• _Problem description_
Find "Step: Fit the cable" below and begin at its line; stop after the line with "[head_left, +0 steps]". Output those lines exactly, without pictures.

• _Material provided_

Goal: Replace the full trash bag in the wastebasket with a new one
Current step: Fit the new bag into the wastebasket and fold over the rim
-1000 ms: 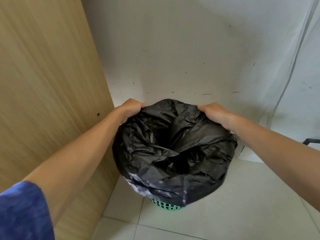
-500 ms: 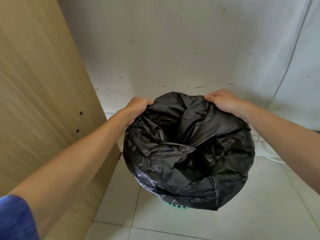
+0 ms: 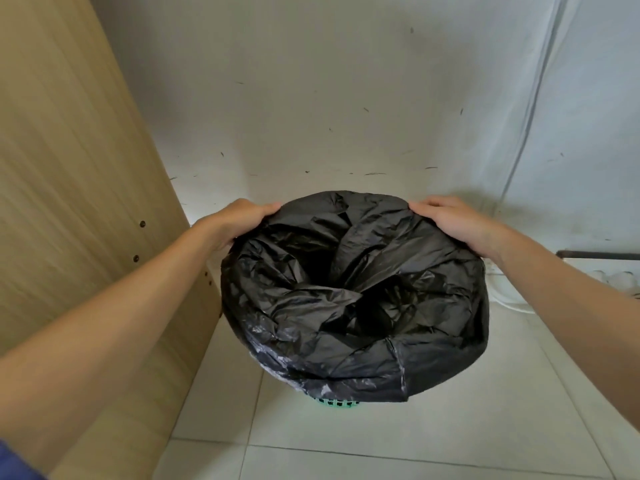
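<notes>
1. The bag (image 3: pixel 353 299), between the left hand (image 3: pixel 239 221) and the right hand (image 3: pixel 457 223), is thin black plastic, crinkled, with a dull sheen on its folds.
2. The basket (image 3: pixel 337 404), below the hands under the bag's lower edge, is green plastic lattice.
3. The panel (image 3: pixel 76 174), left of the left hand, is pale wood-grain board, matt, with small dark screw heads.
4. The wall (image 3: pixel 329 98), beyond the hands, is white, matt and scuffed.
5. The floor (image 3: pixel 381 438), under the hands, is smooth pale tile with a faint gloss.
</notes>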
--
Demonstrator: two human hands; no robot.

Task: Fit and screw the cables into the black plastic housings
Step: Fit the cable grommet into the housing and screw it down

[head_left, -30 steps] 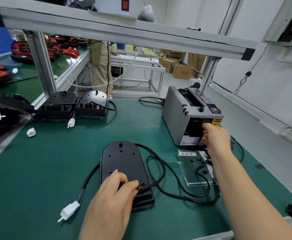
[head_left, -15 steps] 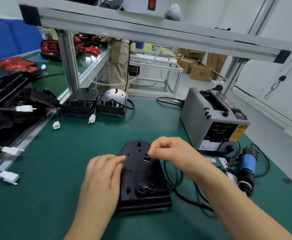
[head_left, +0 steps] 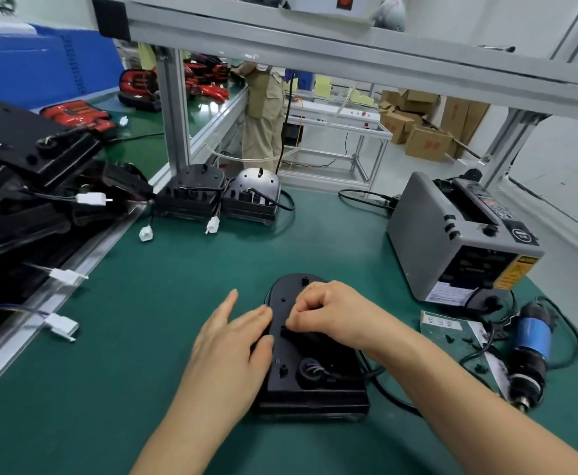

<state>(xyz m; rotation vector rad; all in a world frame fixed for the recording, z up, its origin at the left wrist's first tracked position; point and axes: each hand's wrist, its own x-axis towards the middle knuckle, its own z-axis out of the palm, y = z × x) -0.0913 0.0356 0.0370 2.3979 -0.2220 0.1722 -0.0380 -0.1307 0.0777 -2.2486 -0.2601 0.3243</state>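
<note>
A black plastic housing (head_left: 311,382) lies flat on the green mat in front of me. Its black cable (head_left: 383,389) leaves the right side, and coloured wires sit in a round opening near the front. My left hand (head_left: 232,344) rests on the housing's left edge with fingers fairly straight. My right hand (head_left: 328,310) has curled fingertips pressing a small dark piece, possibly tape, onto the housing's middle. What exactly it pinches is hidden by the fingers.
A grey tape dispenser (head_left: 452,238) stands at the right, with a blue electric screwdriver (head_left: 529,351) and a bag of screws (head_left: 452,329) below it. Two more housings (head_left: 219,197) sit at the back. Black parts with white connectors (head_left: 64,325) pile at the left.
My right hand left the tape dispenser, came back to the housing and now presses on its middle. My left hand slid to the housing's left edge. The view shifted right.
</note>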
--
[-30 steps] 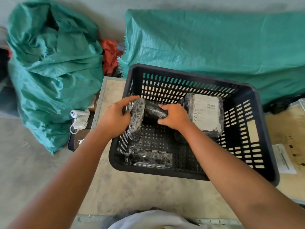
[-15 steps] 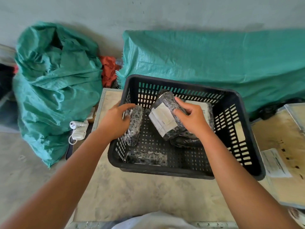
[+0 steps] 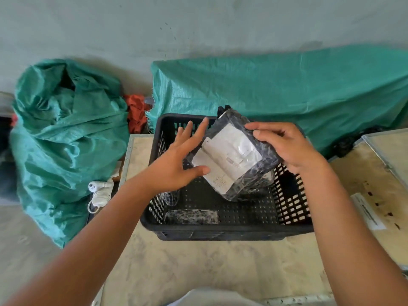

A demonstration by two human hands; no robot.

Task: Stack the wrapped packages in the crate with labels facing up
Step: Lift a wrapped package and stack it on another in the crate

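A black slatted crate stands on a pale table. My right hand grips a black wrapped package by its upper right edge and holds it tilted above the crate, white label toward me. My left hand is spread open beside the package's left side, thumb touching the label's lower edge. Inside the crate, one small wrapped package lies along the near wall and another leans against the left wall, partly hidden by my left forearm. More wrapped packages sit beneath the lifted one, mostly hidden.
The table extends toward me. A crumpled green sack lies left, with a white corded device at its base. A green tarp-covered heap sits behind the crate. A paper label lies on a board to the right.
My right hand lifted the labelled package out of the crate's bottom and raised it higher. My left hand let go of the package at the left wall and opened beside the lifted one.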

• _Written solution_
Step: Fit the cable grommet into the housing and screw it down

[head_left, -30 steps] 
[head_left, -15 steps] 
[head_left, +0 steps] 

The exercise output is complete.